__Aim of the exercise__: Read the entries below and pull out each line with the string "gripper".
Start of Dataset
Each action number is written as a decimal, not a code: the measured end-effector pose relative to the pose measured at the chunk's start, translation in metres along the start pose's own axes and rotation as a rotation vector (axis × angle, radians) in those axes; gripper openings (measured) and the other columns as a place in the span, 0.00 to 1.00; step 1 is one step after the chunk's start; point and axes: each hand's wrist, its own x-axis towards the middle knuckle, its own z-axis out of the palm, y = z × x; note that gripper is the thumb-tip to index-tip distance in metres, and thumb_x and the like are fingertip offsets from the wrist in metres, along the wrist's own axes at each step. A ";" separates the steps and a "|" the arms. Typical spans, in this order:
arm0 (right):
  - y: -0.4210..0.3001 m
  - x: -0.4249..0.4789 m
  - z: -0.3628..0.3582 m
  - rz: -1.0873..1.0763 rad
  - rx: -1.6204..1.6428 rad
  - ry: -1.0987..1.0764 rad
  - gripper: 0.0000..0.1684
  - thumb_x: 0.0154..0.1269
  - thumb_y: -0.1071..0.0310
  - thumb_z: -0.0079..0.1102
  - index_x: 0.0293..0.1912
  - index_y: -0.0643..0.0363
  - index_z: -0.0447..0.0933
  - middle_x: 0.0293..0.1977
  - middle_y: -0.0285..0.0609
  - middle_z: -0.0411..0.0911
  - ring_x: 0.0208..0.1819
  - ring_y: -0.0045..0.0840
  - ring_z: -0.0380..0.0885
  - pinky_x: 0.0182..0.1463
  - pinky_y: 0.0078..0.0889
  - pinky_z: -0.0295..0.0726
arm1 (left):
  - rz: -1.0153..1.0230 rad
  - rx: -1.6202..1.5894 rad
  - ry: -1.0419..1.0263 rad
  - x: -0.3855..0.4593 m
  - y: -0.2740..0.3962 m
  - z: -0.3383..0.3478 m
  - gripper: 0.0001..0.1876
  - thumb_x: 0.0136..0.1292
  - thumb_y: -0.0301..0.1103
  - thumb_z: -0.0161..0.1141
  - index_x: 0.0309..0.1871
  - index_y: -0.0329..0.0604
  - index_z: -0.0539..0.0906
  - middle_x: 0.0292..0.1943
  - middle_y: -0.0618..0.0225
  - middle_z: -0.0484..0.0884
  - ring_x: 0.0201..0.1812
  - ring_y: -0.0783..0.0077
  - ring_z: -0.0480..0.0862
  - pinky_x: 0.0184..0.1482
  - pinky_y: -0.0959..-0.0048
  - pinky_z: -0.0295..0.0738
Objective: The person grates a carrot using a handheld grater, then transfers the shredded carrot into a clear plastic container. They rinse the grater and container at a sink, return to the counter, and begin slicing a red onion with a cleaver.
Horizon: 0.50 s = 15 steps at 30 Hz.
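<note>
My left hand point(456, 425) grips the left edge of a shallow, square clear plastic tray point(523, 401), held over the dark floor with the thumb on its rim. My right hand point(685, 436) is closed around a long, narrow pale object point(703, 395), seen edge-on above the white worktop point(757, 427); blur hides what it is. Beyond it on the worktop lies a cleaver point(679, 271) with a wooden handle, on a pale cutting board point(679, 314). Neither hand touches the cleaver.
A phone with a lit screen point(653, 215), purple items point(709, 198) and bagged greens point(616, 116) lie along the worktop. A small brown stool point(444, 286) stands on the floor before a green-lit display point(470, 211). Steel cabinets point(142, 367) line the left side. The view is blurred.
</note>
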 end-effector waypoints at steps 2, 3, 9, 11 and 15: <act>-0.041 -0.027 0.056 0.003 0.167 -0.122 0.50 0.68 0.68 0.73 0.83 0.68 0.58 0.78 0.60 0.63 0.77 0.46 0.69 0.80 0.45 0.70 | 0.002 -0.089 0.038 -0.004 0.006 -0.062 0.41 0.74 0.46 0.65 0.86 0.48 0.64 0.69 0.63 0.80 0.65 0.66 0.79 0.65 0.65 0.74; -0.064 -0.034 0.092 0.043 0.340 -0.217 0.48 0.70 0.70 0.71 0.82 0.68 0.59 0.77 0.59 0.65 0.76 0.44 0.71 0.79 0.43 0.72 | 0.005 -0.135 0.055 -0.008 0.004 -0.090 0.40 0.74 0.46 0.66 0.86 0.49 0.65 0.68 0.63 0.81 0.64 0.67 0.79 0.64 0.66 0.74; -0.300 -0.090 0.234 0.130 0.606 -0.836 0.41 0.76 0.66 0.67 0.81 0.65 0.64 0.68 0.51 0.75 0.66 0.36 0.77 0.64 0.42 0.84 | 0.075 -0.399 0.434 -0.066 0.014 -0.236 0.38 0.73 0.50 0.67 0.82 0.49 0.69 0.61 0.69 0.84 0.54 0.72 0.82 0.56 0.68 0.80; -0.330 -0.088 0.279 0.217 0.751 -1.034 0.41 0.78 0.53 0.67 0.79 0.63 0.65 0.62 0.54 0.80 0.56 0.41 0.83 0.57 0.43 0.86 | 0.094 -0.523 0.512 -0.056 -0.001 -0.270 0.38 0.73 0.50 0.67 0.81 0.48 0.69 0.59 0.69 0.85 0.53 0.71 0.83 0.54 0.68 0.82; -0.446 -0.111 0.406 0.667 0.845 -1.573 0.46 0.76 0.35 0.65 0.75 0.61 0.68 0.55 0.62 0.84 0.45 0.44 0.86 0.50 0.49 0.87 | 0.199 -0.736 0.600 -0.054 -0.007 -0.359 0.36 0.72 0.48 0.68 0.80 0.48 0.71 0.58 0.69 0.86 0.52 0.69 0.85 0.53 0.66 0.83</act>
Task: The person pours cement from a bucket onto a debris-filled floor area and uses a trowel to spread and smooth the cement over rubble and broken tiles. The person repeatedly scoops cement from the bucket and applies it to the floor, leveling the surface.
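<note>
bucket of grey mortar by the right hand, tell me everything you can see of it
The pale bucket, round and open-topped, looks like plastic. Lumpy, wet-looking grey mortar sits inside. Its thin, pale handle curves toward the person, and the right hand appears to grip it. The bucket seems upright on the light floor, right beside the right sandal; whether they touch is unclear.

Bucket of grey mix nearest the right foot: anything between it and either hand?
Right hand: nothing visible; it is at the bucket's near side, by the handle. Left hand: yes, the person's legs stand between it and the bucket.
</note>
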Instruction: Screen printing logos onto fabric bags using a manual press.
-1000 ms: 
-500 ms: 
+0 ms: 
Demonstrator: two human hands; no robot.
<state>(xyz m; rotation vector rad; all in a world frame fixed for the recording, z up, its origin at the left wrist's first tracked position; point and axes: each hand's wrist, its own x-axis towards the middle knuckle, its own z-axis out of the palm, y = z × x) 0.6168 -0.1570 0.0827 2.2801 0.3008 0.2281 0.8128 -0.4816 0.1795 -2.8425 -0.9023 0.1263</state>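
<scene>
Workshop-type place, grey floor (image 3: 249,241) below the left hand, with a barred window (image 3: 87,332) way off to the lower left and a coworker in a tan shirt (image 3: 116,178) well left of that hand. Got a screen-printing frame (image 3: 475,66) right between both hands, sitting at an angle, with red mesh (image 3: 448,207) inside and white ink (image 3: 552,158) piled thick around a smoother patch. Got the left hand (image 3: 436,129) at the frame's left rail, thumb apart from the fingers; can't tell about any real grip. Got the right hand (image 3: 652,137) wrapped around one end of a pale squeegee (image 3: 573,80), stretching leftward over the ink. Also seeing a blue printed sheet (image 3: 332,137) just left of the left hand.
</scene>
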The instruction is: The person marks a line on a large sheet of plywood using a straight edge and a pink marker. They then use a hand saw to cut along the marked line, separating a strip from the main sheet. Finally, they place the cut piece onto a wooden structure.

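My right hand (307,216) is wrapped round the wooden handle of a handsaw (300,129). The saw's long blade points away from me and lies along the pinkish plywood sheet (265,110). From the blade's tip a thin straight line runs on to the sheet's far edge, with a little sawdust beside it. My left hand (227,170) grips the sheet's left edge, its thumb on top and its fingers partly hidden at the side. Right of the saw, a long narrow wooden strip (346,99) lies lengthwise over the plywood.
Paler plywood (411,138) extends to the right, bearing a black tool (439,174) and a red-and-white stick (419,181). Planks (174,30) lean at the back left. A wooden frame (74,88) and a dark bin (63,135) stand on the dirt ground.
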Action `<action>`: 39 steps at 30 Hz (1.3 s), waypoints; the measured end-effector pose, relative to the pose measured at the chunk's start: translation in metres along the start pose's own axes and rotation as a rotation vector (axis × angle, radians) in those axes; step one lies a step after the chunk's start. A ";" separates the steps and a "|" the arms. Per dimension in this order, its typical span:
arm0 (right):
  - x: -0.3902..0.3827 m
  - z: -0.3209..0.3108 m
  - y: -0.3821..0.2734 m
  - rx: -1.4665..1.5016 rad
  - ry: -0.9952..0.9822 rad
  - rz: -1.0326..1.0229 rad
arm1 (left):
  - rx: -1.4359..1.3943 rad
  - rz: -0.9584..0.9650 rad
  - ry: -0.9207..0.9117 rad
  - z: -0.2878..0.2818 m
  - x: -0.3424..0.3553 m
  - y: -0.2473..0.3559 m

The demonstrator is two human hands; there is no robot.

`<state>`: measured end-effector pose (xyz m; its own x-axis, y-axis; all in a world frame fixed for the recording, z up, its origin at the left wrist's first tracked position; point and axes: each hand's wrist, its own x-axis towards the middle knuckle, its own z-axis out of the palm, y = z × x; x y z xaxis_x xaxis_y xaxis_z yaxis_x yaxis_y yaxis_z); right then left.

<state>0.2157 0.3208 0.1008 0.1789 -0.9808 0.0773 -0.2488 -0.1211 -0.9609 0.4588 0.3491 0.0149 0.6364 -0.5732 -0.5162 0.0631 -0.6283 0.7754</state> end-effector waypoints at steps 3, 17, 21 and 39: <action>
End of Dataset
__Output__:
Each action number is written as a decimal, not a code: the measured end-effector pose relative to the pose measured at the chunk's start, translation in metres along the start pose's own axes and rotation as a rotation vector (axis × angle, radians) in those axes; gripper openings (measured) and the other columns as a place in the span, 0.00 to 1.00; step 1 is one step after the chunk's start; point and axes: each hand's wrist, its own x-axis towards the middle knuckle, its own z-axis out of the palm, y = z × x; note that gripper is the thumb-tip to index-tip distance in metres, and thumb_x and the like are fingertip offsets from the wrist in metres, along the wrist's own axes at each step. A ";" separates the steps and a "|" the arms. Typical spans, in this order:
  - gripper: 0.0000..0.1684
  - gripper: 0.0001..0.1876

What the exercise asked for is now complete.